WASHINGTON — Catholics, although they make up about 20
percent of the U.S. population, remain at 30 percent of the new Congress,
according to a Jan. 4 report issued by the Pew Research Center.
Catholics again are the single largest denomination in
Congress, just as they are in the United States. Protestants comprise a
majority of both the House and Senate — 55 percent of Congress as opposed to 43
percent of the population — but are splintered into more than a dozen different
denominations.
The number of Catholics in both chambers actually dipped by
five in the 117th Congress, from 163 to 158. But thanks to rounding, the
percentage for both the 116th and 117th Congresses is 30 percent. However, they
make up only 27 percent of freshman lawmakers. Methodists and Baptists
sustained greater losses — seven seats for Methodists and six for Baptists.

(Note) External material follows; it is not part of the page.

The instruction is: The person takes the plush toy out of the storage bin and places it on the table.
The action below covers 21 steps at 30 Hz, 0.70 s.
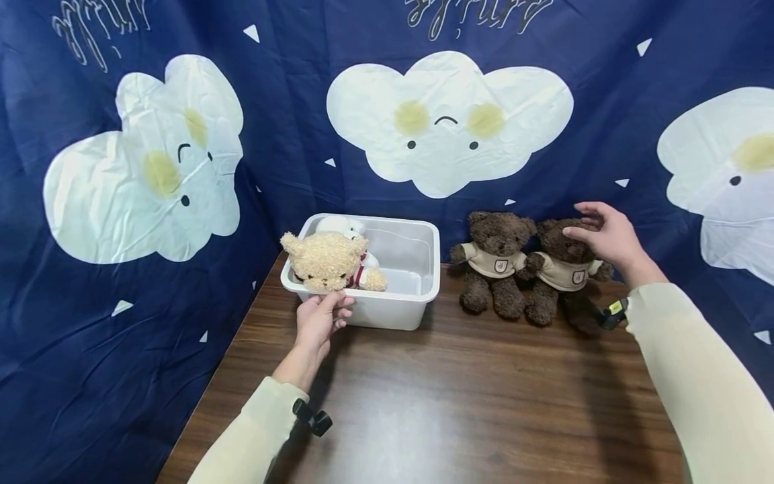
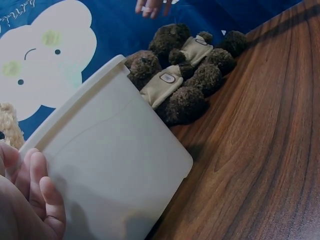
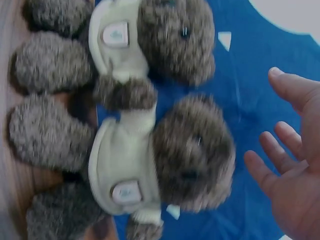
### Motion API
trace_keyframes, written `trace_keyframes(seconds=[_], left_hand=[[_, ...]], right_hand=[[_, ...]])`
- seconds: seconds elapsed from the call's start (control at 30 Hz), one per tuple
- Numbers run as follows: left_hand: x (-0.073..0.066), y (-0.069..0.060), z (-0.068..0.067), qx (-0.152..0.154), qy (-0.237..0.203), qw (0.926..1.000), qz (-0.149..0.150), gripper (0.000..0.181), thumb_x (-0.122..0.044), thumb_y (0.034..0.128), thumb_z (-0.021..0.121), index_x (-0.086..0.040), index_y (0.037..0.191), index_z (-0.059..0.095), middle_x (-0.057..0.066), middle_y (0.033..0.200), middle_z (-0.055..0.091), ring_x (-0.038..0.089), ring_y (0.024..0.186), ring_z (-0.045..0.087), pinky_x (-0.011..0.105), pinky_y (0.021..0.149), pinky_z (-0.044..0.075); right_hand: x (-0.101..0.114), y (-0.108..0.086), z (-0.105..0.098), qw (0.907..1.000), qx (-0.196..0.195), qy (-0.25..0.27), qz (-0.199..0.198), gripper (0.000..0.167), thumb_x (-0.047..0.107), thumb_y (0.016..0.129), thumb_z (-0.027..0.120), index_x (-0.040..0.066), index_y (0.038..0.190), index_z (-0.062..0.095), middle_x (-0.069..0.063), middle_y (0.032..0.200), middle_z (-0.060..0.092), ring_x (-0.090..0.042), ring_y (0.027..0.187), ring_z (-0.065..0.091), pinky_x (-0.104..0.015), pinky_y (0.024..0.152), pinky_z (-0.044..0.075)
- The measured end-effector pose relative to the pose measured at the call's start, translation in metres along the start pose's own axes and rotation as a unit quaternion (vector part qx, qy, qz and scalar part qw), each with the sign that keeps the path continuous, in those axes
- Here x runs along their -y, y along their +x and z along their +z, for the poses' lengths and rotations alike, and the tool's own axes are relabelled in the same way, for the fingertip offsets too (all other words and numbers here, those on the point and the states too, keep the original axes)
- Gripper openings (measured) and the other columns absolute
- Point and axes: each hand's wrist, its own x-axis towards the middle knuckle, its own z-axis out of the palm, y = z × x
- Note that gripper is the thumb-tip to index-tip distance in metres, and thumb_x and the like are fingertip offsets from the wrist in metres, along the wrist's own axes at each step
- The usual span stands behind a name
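Bench point(image 1: 471, 403): it is of brown wood and reaches from the near side to the toys.
Left grip point(image 1: 320, 319): it is at the front wall of the box point(image 1: 387, 312), with fingers loosely bent and holding nothing; whether it touches the rim, I cannot tell.
Box: it is light grey, and its long axis runs left to right.
Tan bear point(image 1: 326, 259): it is in the left part of the box, before a white toy point(image 1: 338, 225); its head is over the front rim, its long axis partly hidden.
Right grip point(image 1: 611, 235): it holds nothing, the fingers parted, near the head of the right dark bear point(image 1: 561, 272). The step seems to be a reach; taking this bear would call for closing the fingers around it.
Right dark bear: it sits beside the left dark bear point(image 1: 497, 262), face and feet towards the near side, long axis nearly upright.
Blue cloth point(image 1: 290, 87): it hangs behind.
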Motion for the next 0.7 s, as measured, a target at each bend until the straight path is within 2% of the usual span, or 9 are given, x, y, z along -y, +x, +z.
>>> trace_keyframes(seconds=[0.17, 0.3, 0.57, 0.7], left_hand=[[0.0, 0.0, 0.0, -0.001, 0.002, 1.0, -0.004, 0.018, -0.015, 0.0922, 0.067, -0.003, 0.105, 0.065, -0.003, 0.076, 0.078, 0.005, 0.055, 0.064, 0.016, 0.048, 0.047], [-0.001, 0.0, 0.0, 0.001, -0.001, 1.0, -0.005, 0.019, -0.015, 0.092, 0.068, -0.003, 0.107, 0.064, -0.004, 0.076, 0.077, 0.005, 0.056, 0.064, 0.016, 0.047, 0.047], [0.002, 0.001, -0.001, 0.005, 0.001, 1.0, -0.005, 0.018, -0.014, 0.0935, 0.067, -0.004, 0.108, 0.063, -0.004, 0.076, 0.077, 0.005, 0.056, 0.064, 0.016, 0.047, 0.047], [0.002, 0.002, -0.002, 0.008, 0.002, 1.0, -0.004, 0.018, -0.013, 0.094, 0.066, -0.003, 0.108, 0.062, -0.004, 0.077, 0.078, 0.005, 0.056, 0.064, 0.015, 0.047, 0.046]], right_hand=[[0.033, 0.008, 0.02, 0.9986, 0.024, 0.024, -0.04, 0.071, 0.037, 0.093, 0.077, 0.007, 0.149, 0.046, -0.022, 0.153, 0.048, -0.043, 0.136, 0.049, -0.059, 0.106, 0.045], [0.061, 0.012, 0.048, 0.9948, 0.054, 0.048, -0.072, 0.072, 0.038, 0.091, 0.079, 0.01, 0.149, 0.048, -0.018, 0.153, 0.049, -0.039, 0.137, 0.05, -0.06, 0.109, 0.044], [0.119, 0.013, 0.118, 0.9735, 0.126, 0.107, -0.158, 0.067, 0.021, 0.087, 0.084, 0.006, 0.144, 0.053, -0.014, 0.15, 0.053, -0.041, 0.134, 0.053, -0.059, 0.108, 0.047], [0.149, 0.011, 0.151, 0.9648, 0.15, 0.119, -0.18, 0.066, 0.023, 0.085, 0.086, 0.009, 0.142, 0.055, -0.012, 0.148, 0.054, -0.039, 0.132, 0.055, -0.053, 0.103, 0.052]])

Lutherans also lost four seats.
In the House, 77 of the chamber's Catholics are Democrats
and 57 are Republicans, accounting for 31 percent of the body's members. In the
100-member Senate, 14 Catholics are Democrats and 10 are Republicans. Democrats
have had a majority of Catholics in each house since data first was collected
in 1961 — the year John F. Kennedy, the nation's first Catholic president, was
inaugurated.
Taken together, Catholics and Protestants account for 471,
or 88.2 percent, of Congress.
The Democratic Party, though, is home to an overwhelmingly
majority of non-Christians. In the House, Democrats can claim 23 Jews, three
each of Muslims and Unitarian Universalists, two Hindus, one Buddhist and one
"other." In the Senate, eight Jews, one Buddhist and one
"unaffiliated" senator are Democrats. Americans with no church home,
sometimes known as unaffiliated and often referred to as "nones," now
constitute 26 percent of the country, according to Pew.
By contrast, the Republican Party counts two of its House
members as Jews, and a third who declined to answer — and no non-Christians in
the Senate. With the exit of Sen. Tom Udall of New Mexico from the upper
chamber, all remaining nine Mormons in Congress are in the GOP.
Pew suggested a reason behind the overrepresentation of
Christians in Congress. "Members of Congress also are older, on average,
than U.S. adults overall," Pew said. In the previous Congress, the average
representative was 57.6 years old, and the average senator was 62.9 years old.
The average American is 37.9 years old.
"Surveys have found that adults in that age range are
more likely to be Christian than the general public — 74 percent of Americans
ages 50 to 64 are Christian, compared with 65 percent of all Americans ages 18
and older," the report said. "Still, Congress is more heavily
Christian even than U.S. adults ages 50 to 64, by a margin of 14 percentage
points."
One trend Pew noted is the continued increase in the number
of Protestants who do not claim a specific denominational affiliation, but instead
identify themselves simply as "Protestant" or "Christian."
That number jumped from 80 in the 116th Congress, which was seated in 2019, to
96 in the new Congress, including 15 Republican freshman lawmakers.
The Pew report said it made no evaluations of the
religiosity of any member of Congress, but instead took their responses on
religious affiliation at face value. Pew used data from CQ Roll Call's
questionnaires of individual members of Congress to tally the figures.
The report was published the day before the two Georgia
runoff elections for Senate seats Jan. 5. One contest featured incumbent
Republican Sen. Kelly Loeffler, a Catholic, against the Rev. Raphael Warnock, a
Baptist, for the Democrats; the other pitted incumbent Republican Sen. David Perdue,
a Methodist, against his Democratic opponent Jon Ossoff, who is Jewish.